I know, it’s perfectly obvious, trite and sentimentally established and boring, even. It’s midwinter. The sun comes out for a few hours now and then in the temperate zone, and then gives up the ghost and retreats. People are mostly bundled up; even though they may feel too warmly dressed for the particular day, they don’t want to be caught out later without adequate coverage, so they overdo it and take the chance of getting a cold from being too warmly dressed for the occasion. My favorite iced coffee isn’t an option right now, because I’m not one of those hardy souls who drink it in all weathers, so I have to go for hot coffee or cocoa, just to keep warm. People on the bus are all bundled up too, and for some reason are carrying more heavy burdens than they do in warmer weather, God knows why. Or, maybe it’s just that we all look like a bunch of overburdened bears or hippopotami, or other ungainly animals, wrapped up as we are and carrying what we have to carry.
I did yesterday go for a bit of a walk after getting off the bus and running some admittedly enjoyment-filled errands and having lunch (I can’t pretend that there weren’t some bright spots in the day). But the walk was marred (it’s winter, and I’m complaining) by the necessity to cross the street not just to get where I was going, but once, twice, thrice, four, five, I can’t remember how many times because the merchants and the homeowners had with only indifferent success or attention cleared their sidewalks of the snow.

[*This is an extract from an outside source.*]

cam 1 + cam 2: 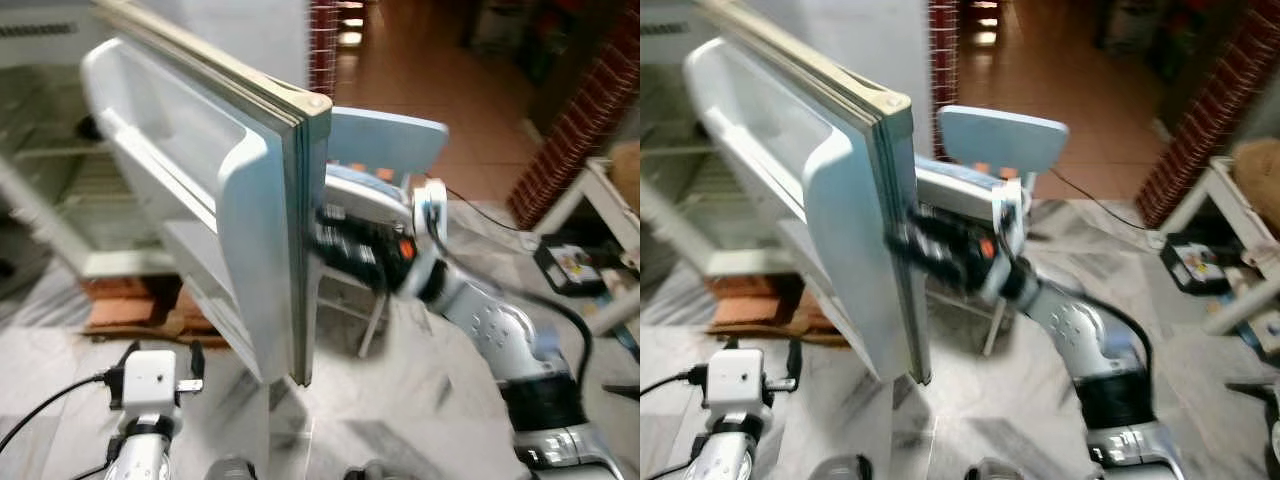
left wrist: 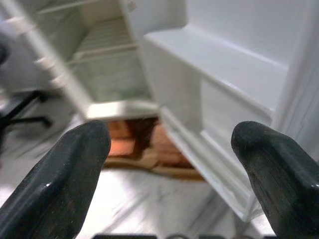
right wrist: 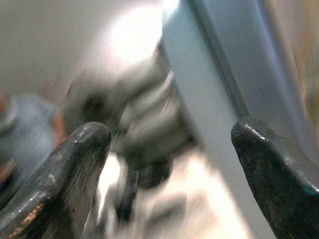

Imagine it, the weather had even depressed them to the extent that they weren’t much concerned about being sued in case of falling accident by all the pedestrians who were keeping me company trying to get back and forth on the snowy sidewalks.
But do you know what really bothers me? I’m reading about five or six different books all at the same time now, yet not one of them inspires me enough for me to write a post on it. Oh, maybe by the time I’m finished, I’ll be ready to write, but it’s hard enough even to keep reading. My feet are propped up on the footrest of my lounge chair with a heating pad under them for comfort, and I have a cup of coffee close at hand, and I’ve done what I can to make phone contact with those at a distance who might be interested in how I’m doing (for of course, all winter complaining is self-centered). And though it doesn’t make me feel better, there are many others who are worse off than I am, and who are having harder times right now and complaining about it less. But not even their good example makes me want to stop kvetching and whinging about what is wrong with the day. So, I ask myself (or was asking myself a good half hour ago, before I started this post), “What is the best way not to become morose when everything in the day itself seems to be militating against a cheerful attitude?”
At the risk of sounding extremely self-involved and egotistical (and egoistical, which is a different though just as noxious a thing), I must confess that I got the idea to re-read something I had enjoyed, not just something I’d enjoyed reading of someone else’s, but something of my own that I had enjoyed writing for you. You, if you are honest, will admit that nothing quite makes you as cheerful as the sense of a job well done, and when it’s your own job, that sense is especially strong. Oh, a good dose of Shakespeare or Milton would no doubt improve my psychic or moral outlook, but since it’s my rather more minor and less stately daily weather spirits which need lifting, I decided to be a bit less grand.
And that is all this is, really, some quite insignificant advice which I have to share with you, now that I have gone to my “read blog” function on this site and have looked back through the archives and pondered some of my previous offerings with an open mind. I’ve said to myself about some of these offerings, “This is not bad. Surely a person able to come up with this will eventually get her act together and come up with something which might entertain or enlighten a reader or two.” And that’s what I really want to pass along today to you, my advice that if you really want to get your mid-winter blahs to go away so that you can continue to work profitably, you not only preach to yourself the sermon about good models to be derived from other writers, including those whose blogs you follow, but also look back over your own work for the high points of what you’ve done before. I can attest to the fact that those of you at least whom I follow will find much there to make your own spirits rise and to continue to inspire your other readers. And somehow, we will all of us get through this cold/rainy/snowy/glum/dim/lackluster winter together, by reference to what we have all achieved together, which is a writing and reading sense of community.